- _WORK REQUEST_: Please give back, word for word, only the lines starting at the one containing "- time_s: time" and ending at the one containing "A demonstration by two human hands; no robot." within the material below.

- _INFORMATION SHOWN_:
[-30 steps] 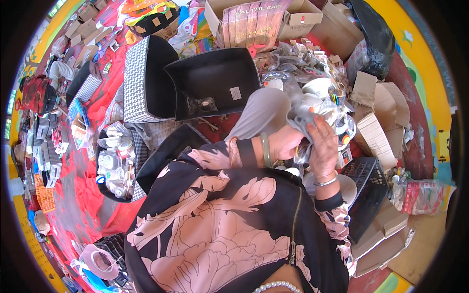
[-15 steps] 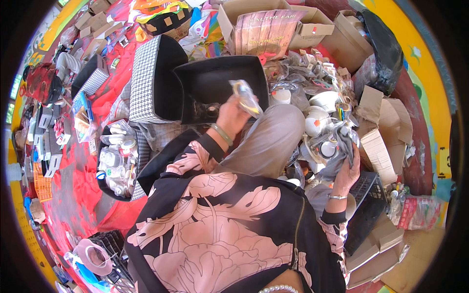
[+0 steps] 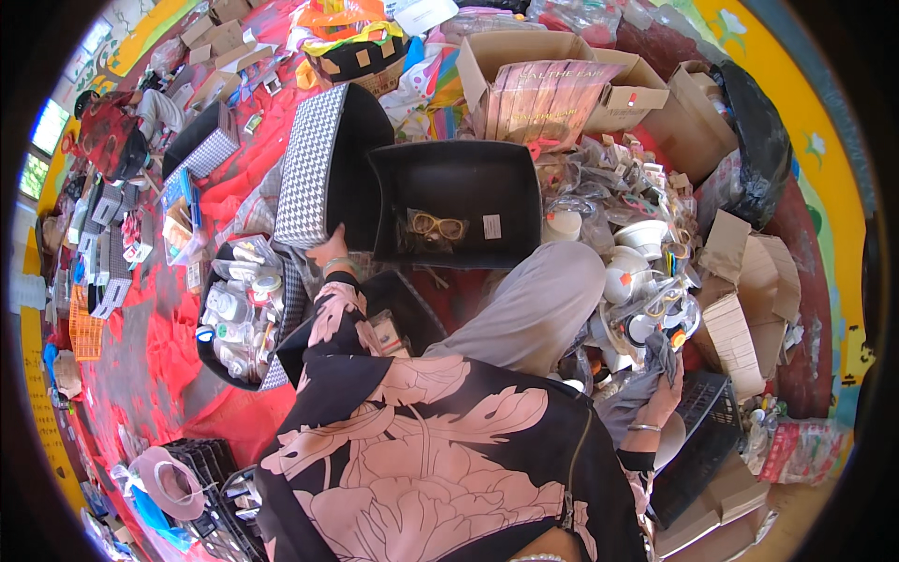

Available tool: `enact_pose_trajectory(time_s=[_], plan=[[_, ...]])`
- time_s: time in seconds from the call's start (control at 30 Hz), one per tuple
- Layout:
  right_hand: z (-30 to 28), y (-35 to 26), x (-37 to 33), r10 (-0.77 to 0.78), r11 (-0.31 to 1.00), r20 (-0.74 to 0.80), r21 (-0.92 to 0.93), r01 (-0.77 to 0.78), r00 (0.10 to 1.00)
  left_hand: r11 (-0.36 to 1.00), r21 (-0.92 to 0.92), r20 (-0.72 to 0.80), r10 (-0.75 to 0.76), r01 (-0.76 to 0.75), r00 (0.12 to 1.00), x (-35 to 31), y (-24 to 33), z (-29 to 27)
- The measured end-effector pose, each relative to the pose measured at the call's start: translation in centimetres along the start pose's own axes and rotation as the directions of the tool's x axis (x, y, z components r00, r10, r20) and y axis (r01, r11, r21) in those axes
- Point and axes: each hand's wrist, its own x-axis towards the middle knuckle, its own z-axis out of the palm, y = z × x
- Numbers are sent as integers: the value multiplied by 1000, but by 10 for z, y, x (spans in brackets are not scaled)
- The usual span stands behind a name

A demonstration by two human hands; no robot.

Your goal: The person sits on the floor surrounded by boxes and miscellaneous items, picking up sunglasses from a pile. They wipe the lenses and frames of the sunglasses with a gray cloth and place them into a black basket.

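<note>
My left hand (image 3: 331, 251) is at the near edge of a black-lined box with a houndstooth outside (image 3: 304, 178), thumb and fingers closed around its corner. Right beside that box stands an open black bin (image 3: 459, 180). Inside it lie yellow-framed glasses (image 3: 438, 226) in a clear bag, along with a small white label. On the right my right hand (image 3: 663, 398) is closed on a dark grey cloth (image 3: 660, 361), held next to a heap of cups and bagged goods; its fingers are partly hidden by the cloth.
A houndstooth bin of wrapped containers (image 3: 245, 309) stands at left. White bowls (image 3: 642, 238) and bagged items are heaped at right, near cardboard boxes (image 3: 524, 70) and a black crate (image 3: 698, 440). My knee (image 3: 552, 281) juts between bin and heap.
My left hand has let go of the clear bag and moved left to the houndstooth box. Bagged yellow glasses now show in the black bin. My right hand still holds the cloth. The view has shifted slightly.
</note>
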Motion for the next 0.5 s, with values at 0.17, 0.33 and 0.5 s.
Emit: enact_pose_trajectory(time_s=[0.17, 0.33, 0.5], plan=[[7, 14, 41, 42, 999, 140, 12, -44, 989, 317, 797, 303, 526, -514, 795, 193, -82, 20], [-11, 27, 27, 103, 994, 3, 30, -104, 995, 386, 677, 242, 688, -627, 684, 137, 37, -57], [5, 32, 36, 119, 992, 129, 36, -124, 985, 566, -65, 20, 824, -822, 566, 201, 55, -112]])
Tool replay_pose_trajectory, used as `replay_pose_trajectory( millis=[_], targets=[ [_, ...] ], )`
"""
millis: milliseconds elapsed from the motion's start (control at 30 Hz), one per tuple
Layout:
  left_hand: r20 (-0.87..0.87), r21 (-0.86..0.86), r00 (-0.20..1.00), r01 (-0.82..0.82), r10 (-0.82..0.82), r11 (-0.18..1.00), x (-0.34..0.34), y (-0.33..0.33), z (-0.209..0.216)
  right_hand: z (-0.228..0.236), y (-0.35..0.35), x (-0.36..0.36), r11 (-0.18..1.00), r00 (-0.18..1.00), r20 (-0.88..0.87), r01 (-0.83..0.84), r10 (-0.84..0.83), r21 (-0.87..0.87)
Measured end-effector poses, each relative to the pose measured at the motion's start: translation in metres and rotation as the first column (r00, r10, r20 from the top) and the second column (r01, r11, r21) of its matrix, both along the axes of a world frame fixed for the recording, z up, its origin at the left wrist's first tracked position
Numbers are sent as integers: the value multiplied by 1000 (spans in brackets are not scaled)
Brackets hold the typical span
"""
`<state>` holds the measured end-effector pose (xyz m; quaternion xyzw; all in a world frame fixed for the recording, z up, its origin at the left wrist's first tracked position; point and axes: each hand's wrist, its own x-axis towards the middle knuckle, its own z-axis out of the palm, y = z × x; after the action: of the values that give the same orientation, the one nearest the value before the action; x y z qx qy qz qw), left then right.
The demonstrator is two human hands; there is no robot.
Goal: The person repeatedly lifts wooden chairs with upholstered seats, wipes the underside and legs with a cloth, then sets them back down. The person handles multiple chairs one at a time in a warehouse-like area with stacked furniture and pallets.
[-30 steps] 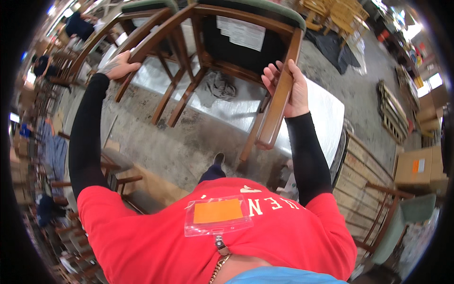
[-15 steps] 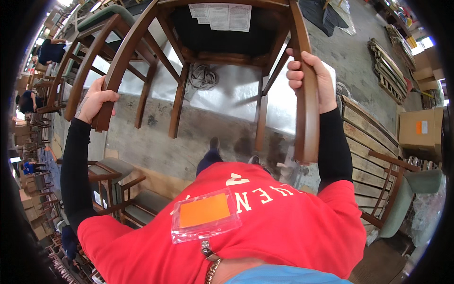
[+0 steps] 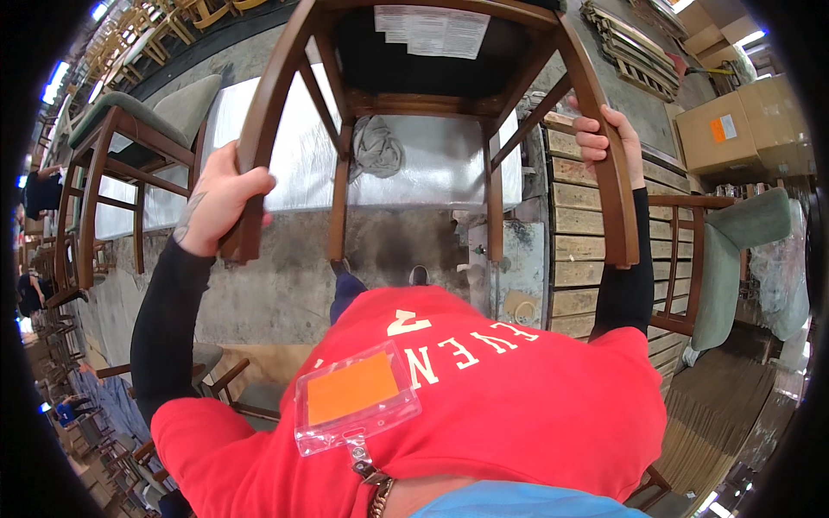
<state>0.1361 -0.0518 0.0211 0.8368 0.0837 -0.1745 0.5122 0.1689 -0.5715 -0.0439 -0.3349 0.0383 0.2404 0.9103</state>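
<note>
A dark brown wooden chair (image 3: 420, 104) is tilted in front of me, its black underside facing me with white paper labels (image 3: 432, 31) on it. My left hand (image 3: 216, 194) is closed round its left near leg, close to the leg's end. On the other side, my right hand (image 3: 615, 138) wraps the right near leg, fingers on the inner side. Beyond the chair lies a low surface covered in shiny silvery wrap (image 3: 436, 168). A crumpled grey cloth (image 3: 377, 147) rests on that wrap, seen between the chair's legs.
A grey-green upholstered chair (image 3: 121, 142) stands to the left. On the right are a slatted wooden pallet (image 3: 587, 233), another green chair (image 3: 721, 285), a cardboard box (image 3: 717, 125) and stacked cardboard sheets (image 3: 712, 414). Several chairs and people are along the left edge.
My view has turned to the right, bringing the pallet behind the right leg. The held chair has turned along, and the left-hand chair now stands apart from it. Both hands keep their grip.
</note>
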Motion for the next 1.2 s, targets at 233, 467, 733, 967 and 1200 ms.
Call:
replay_pose_trajectory(
  millis=[233,467,733,967,1200],
  targets=[
    [49,-79,998,32,-28,996,8,-48,-1,-1,-45,16,993,999,-12,-30,31,115],
    [30,-138,999,-11,16,990,5,-40,-19,-43,-26,23,998,987,159,12,-22,60],
    [-123,-725,988,-27,-91,688,-88,63,-85,-247,86,-70,830,851,-144,433,-505,-351],
    [164,-296,887,-374,433,879,-187,273,-60,-315,344,-157,128,691,-247,-443,679,-887],
    [478,-391,579,-533,660,751,-185,456,-3,-236,527,-84,505,834,75,-258,547,-823]
  ],
)
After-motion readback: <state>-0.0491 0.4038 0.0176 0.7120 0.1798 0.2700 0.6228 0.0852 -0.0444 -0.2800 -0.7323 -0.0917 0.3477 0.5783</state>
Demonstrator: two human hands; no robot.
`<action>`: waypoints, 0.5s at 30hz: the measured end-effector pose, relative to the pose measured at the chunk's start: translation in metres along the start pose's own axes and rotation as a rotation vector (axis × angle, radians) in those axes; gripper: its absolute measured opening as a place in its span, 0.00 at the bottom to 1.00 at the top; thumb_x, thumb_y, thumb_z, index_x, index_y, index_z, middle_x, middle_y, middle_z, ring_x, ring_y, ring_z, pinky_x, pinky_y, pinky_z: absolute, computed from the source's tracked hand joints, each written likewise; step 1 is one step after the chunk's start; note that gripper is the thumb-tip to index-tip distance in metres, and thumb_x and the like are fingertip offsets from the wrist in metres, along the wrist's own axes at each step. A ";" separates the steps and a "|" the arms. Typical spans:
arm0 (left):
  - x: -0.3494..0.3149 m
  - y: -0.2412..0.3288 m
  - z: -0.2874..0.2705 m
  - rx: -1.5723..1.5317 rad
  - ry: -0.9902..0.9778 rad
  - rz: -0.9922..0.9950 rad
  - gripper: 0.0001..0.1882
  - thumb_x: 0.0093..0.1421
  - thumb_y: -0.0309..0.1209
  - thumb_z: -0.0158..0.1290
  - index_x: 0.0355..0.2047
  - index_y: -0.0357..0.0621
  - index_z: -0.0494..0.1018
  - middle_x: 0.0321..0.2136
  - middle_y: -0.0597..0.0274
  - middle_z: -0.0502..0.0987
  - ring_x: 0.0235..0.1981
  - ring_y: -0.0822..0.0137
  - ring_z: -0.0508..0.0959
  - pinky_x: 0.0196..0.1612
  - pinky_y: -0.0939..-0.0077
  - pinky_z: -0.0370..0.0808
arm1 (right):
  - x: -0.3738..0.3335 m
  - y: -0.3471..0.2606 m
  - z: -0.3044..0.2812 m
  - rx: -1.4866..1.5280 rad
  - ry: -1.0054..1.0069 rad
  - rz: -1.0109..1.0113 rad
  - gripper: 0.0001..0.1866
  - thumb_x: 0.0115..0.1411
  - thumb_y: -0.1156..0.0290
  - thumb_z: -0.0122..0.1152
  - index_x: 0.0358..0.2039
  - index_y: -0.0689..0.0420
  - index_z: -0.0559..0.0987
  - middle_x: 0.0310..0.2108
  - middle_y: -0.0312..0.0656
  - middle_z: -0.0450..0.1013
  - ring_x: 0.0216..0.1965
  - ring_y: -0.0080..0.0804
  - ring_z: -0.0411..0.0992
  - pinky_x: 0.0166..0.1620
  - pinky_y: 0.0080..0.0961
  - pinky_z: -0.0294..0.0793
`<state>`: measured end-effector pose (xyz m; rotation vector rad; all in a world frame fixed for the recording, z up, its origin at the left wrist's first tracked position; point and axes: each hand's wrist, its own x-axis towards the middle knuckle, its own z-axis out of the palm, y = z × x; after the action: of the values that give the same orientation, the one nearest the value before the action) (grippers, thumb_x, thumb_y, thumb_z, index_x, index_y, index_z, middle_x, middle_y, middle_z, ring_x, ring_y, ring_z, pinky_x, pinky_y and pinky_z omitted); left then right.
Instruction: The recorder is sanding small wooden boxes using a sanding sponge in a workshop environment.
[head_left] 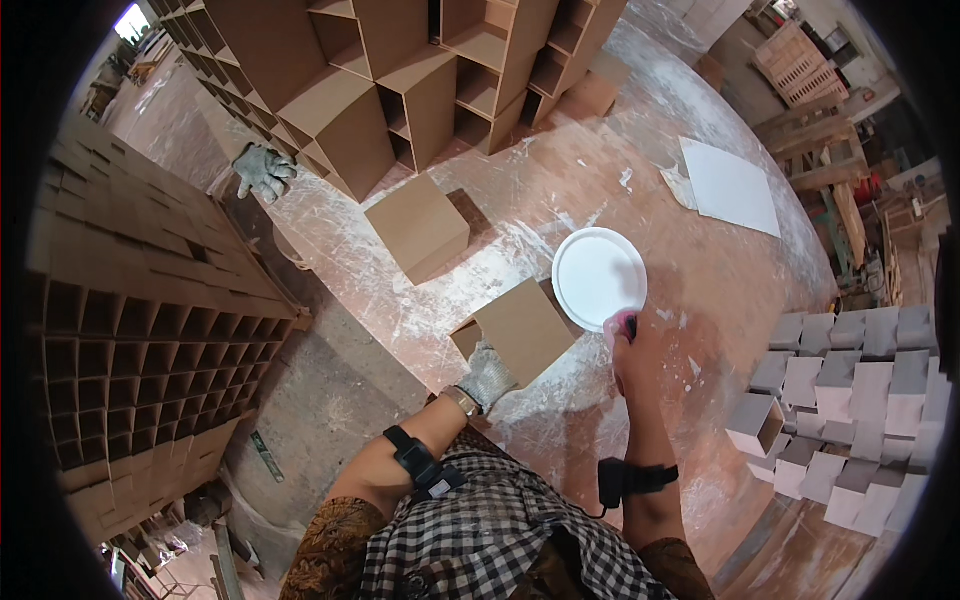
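Observation:
My left hand point(487, 377), in a pale knitted glove, grips a brown cardboard box point(525, 332) at its open end near the table's front edge. Just right of the box stands a round white tub point(598, 278) with a raised rim. My bare right hand point(624, 357) is closed on a small pink tool with a dark part point(622, 324), at the tub's near rim. What the tool is exactly, I cannot make out. Another brown box point(418, 228) lies farther off to the left on the table.
Open brown boxes point(350, 120) are stacked high at the back of the table point(690, 270). A grey glove point(264, 172) lies on the left edge. White sheets point(730, 185) lie at the far right. Whitened boxes point(850, 390) are piled right, more brown boxes point(150, 350) left.

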<state>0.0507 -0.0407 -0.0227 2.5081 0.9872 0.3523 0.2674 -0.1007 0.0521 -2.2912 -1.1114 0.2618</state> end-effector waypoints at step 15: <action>-0.017 -0.024 0.042 -0.191 -0.092 0.094 0.25 0.49 0.45 0.52 0.46 0.47 0.70 0.43 0.51 0.72 0.46 0.52 0.70 0.47 0.61 0.68 | -0.059 -0.066 -0.030 0.140 -0.191 -0.655 0.19 0.41 0.82 0.55 0.37 0.60 0.74 0.35 0.50 0.71 0.38 0.48 0.70 0.41 0.35 0.69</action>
<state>0.0405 -0.0485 -0.0721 2.3797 0.7639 0.3393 0.1992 -0.1266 0.1104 -1.6906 -1.8031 0.2860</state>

- _FINISHED TASK_:
- time_s: time in seconds from the call's start (control at 30 Hz), one per tuple
- Layout:
  right_hand: z (-30 to 28), y (-35 to 26), x (-37 to 33), r10 (-0.77 to 0.78), r11 (-0.31 to 1.00), r20 (-0.74 to 0.80), r21 (-0.92 to 0.93), r01 (-0.77 to 0.78), r00 (0.10 to 1.00)
  left_hand: r11 (-0.36 to 1.00), r21 (-0.92 to 0.92), r20 (-0.72 to 0.80), r10 (-0.75 to 0.76), r01 (-0.76 to 0.75), r00 (0.12 to 1.00), x (-35 to 31), y (-24 to 33), z (-29 to 27)
- The measured end-effector pose, each relative to the pose measured at the call's start: translation in centimetres along the start pose's own axes and rotation as the directions of the tool's x axis (x, y, z components r00, r10, r20) and y axis (r01, r11, r21) in those axes
- Point and axes: each hand's wrist, its own x-axis towards the middle knuckle, its own z-axis out of the palm, y = z × x
- Numbers are sent as integers: the value multiplied by 1000, but by 10 for z, y, x (spans in brackets are not scaled)
- The usual span stands behind a name

A demonstration by two human hands; no robot.

What the exercise required is now complete.